- Exercise requirements:
There are pictures in the records below; leave them out and set down exactly the lines from the one holding "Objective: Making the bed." through the one holding "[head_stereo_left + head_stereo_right".

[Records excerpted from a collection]
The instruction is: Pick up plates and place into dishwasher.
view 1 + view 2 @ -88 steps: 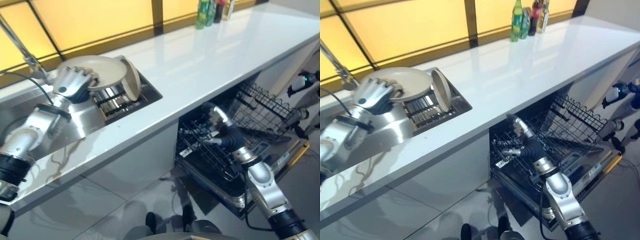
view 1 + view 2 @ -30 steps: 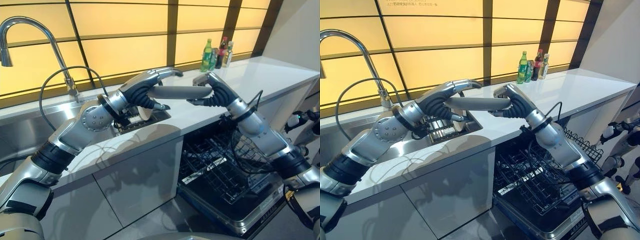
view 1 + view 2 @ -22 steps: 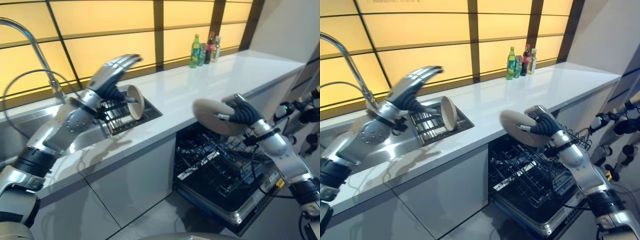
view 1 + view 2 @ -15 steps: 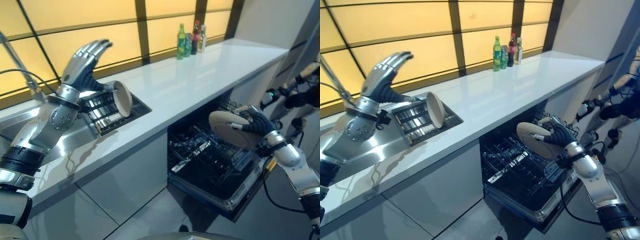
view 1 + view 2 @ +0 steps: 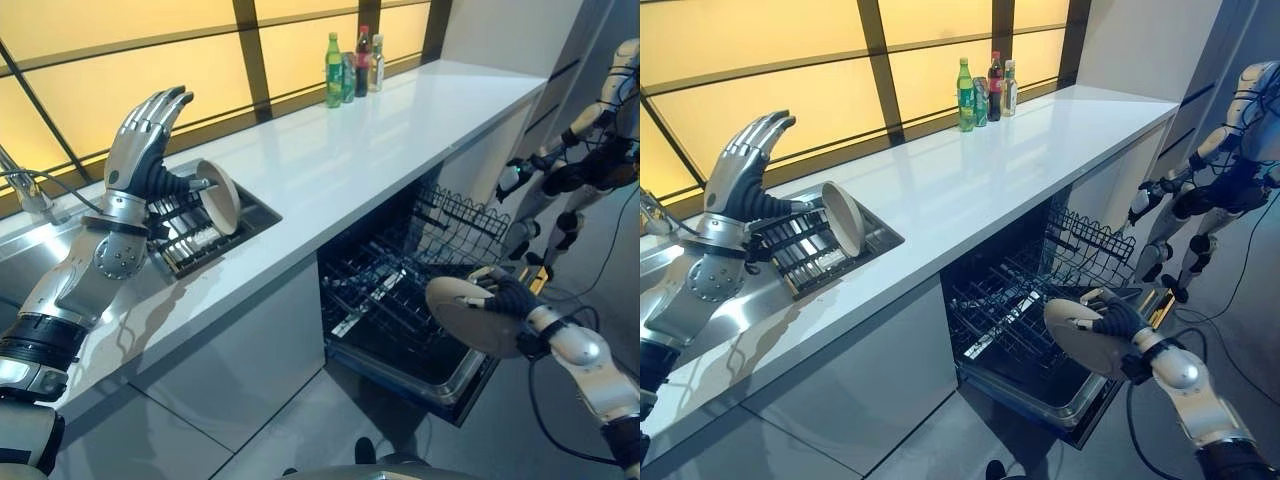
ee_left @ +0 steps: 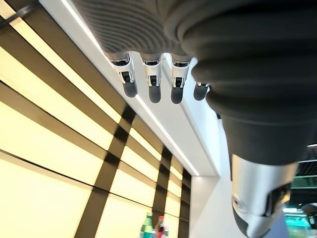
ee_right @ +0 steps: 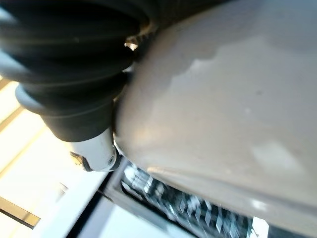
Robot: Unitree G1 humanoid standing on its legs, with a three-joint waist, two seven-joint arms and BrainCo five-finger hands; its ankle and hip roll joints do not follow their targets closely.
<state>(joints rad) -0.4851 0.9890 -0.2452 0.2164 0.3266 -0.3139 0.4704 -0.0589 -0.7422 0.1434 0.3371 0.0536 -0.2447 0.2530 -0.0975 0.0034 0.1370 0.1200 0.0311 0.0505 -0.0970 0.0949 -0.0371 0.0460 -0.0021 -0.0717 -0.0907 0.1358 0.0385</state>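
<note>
At five o'clock, over dishwasher rack (image 5: 400, 300): right hand (image 5: 508, 298) clasping plate (image 5: 468, 316); at ten o'clock, left hand (image 5: 145, 135) raised, fingers spread.

I see a smooth, glossy white countertop (image 5: 400, 130), a brushed-metal sink (image 5: 60, 235), and black wire dishwasher racks (image 5: 1020, 300). The plate (image 5: 1080, 335) looks like glazed beige ceramic with a soft sheen; the far bottles (image 5: 983, 92) look like glossy plastic.
</note>
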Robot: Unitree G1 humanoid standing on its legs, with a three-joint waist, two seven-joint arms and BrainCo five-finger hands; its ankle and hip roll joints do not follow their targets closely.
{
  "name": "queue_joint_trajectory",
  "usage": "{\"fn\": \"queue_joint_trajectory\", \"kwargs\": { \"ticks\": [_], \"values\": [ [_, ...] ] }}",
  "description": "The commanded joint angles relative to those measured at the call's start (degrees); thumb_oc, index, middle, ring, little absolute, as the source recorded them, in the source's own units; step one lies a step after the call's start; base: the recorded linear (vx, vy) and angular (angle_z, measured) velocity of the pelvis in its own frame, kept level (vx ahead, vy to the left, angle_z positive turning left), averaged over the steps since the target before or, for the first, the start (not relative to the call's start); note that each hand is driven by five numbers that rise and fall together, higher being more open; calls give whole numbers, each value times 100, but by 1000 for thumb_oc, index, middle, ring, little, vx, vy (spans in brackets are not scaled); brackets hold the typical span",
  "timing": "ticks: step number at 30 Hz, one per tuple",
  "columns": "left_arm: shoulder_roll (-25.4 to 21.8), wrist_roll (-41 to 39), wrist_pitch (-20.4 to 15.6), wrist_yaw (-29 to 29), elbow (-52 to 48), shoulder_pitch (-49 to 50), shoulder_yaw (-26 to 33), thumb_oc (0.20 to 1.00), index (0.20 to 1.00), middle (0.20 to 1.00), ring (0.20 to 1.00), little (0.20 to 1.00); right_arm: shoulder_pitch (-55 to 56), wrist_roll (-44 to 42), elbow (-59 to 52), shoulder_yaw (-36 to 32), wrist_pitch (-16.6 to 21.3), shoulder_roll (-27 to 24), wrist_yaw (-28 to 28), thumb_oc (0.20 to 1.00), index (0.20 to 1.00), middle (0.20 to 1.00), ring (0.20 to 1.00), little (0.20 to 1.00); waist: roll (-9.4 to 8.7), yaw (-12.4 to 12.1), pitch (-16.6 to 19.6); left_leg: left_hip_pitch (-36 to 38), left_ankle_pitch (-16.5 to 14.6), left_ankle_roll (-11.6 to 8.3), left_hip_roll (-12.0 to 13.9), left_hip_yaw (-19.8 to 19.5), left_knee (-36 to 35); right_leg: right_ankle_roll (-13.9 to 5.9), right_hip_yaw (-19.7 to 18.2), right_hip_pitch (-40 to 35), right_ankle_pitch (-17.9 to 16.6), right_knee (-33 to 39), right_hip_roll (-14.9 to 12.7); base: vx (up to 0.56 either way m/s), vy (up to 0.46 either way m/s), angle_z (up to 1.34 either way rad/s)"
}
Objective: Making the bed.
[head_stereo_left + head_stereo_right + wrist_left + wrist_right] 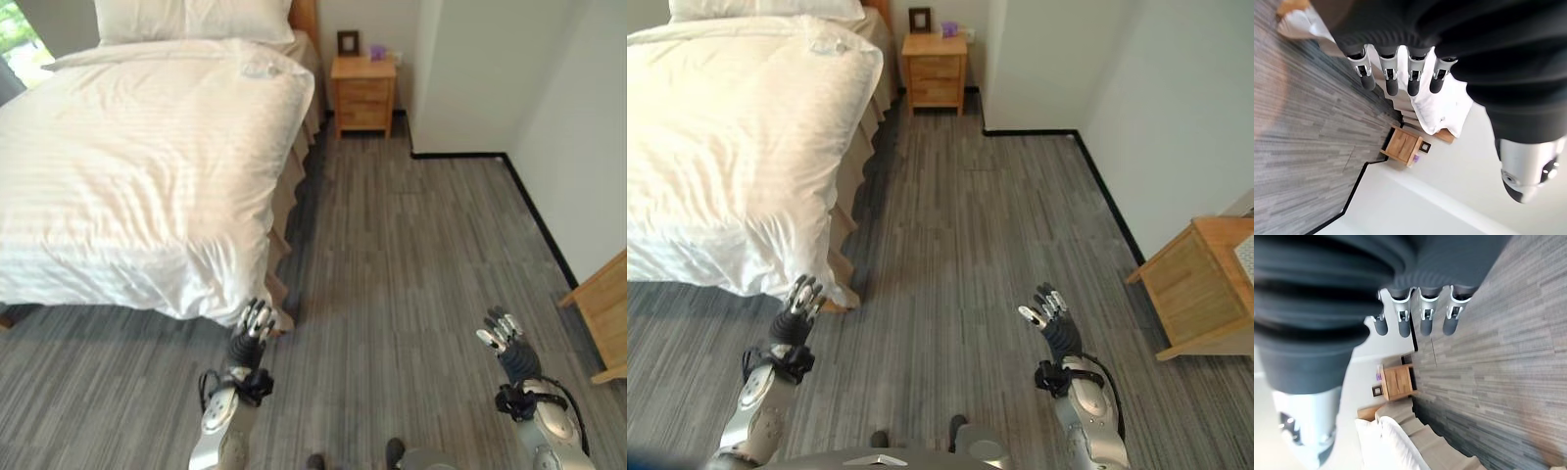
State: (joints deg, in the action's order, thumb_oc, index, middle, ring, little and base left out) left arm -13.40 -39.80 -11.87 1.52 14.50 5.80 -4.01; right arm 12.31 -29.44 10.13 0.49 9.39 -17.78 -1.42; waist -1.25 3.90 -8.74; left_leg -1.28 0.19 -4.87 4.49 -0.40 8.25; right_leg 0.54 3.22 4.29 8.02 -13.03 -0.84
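Left eye view: the duvet (137, 166) lies spread over the bed (286, 211), its near corner hanging down just beyond the left hand (255, 325). That hand is empty, fingers relaxed and slightly spread; the right hand (502, 338) hovers over bare floor (411, 255), also loose and empty. A likely risk: a one-handed tug at the corner could drag the duvet askew, since the right hand is well apart from the bed.

Head stereo pair looks down from standing height; both eyes share bed (147, 166), floor (411, 255) and nightstand (363, 90). Wrist cameras sight close along their fingers toward that nightstand.
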Motion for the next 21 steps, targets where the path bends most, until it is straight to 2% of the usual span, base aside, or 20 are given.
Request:
{"fn": "queue_joint_trajectory", "kwargs": {
  "ticks": [1, 4, 5, 6, 8, 9, 10, 12, 16, 21],
  "values": [
    [-157, -120, -248, 41, -284, -244, 131, 1000, 1000, 1000, 1000, 1000, -89, -380, -301, -190, 413, -97, 122, 1000, 1000, 1000, 1000, 1000, -380, 9, 32, -109, 356, 151, 151, 558, 1438, -363, -70, -877, -1091, 1611, -97, 161, -94, 23],
    [-150, -86, -220, 61, -237, -227, 114, 1000, 1000, 1000, 1000, 1000, -66, -347, -300, -203, 373, -127, 168, 1000, 1000, 1000, 1000, 1000, -388, -31, 66, -266, 311, 153, 176, 625, 987, -376, -94, -1017, -1023, 1660, -170, 137, -17, 9],
    [-128, -89, -201, 75, -226, -194, 110, 1000, 1000, 1000, 1000, 1000, -41, -453, -321, -218, 368, -96, 137, 1000, 1000, 1000, 1000, 1000, -366, -36, 95, -257, 303, 165, 137, 612, 553, -399, -122, -1061, -992, 1688, -176, 295, 4, 4],
    [-124, -31, -205, 96, -194, -75, 120, 1000, 1000, 1000, 1000, 1000, 34, -397, -291, -208, 349, -97, 80, 1000, 1000, 1000, 1000, 1000, -286, -64, 148, -224, 309, 179, -32, 472, -106, -415, -135, -1083, -918, 1701, -124, 299, 3, 14],
    [-118, 4, -215, 120, -205, 48, 155, 1000, 1000, 1000, 1000, 1000, 50, -251, -273, -158, 321, -140, 59, 1000, 1000, 1000, 1000, 1000, -224, -152, 180, -300, 468, 240, -329, 114, -517, -405, -258, -1169, -840, 1734, -28, 225, -7, 15],
    [-117, 4, -215, 120, -206, 54, 155, 1000, 1000, 1000, 1000, 1000, 54, -250, -273, -156, 321, -140, 60, 1000, 1000, 1000, 1000, 1000, -232, -148, 171, -271, 472, 243, -340, 113, -538, -408, -255, -1192, -829, 1738, -38, 254, -25, -3],
    [-105, 20, -225, 139, -187, 110, 200, 1000, 1000, 1000, 1000, 1000, 86, -79, -264, -139, 312, -160, 23, 1000, 1000, 1000, 1000, 1000, -157, -222, 183, -482, 736, 195, -543, -274, -775, -395, -443, -1322, -736, 1748, 69, 264, -11, -17],
    [-115, 70, -222, 153, -125, 131, 239, 1000, 1000, 1000, 1000, 1000, 124, 6, -280, -156, 300, -161, 11, 1000, 1000, 1000, 1000, 1000, -84, -181, 184, -545, 939, 155, -548, -272, -987, -370, -622, -1411, -618, 1740, 144, 294, 16, -57],
    [-125, 123, -226, 128, -94, 78, 240, 1000, 1000, 1000, 1000, 1000, 136, 9, -331, -156, 282, -157, 29, 1000, 1000, 1000, 1000, 1000, -17, -161, 198, -598, 962, 204, -567, -49, -974, -346, -862, -1514, -478, 1715, 185, 230, 60, -59],
    [-252, 155, -312, 16, -276, 63, 387, 1000, 1000, 1000, 1000, 1000, -34, -5, -376, -38, 295, -49, 29, 1000, 1000, 1000, 1000, 1000, -153, -224, 354, -683, 509, 435, -657, 98, -515, -444, -1165, -1638, -307, 1643, -69, 302, 124, -37]
  ]
}}
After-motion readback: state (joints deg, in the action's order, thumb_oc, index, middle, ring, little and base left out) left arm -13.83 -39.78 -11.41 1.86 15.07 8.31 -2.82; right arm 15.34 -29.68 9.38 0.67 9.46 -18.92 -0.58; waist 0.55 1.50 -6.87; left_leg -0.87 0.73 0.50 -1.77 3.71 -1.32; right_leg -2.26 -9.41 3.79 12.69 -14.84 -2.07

- Response:
Objective: Making the bed.
[head_stereo_left + head_stereo_right + wrist_left + wrist_right] 

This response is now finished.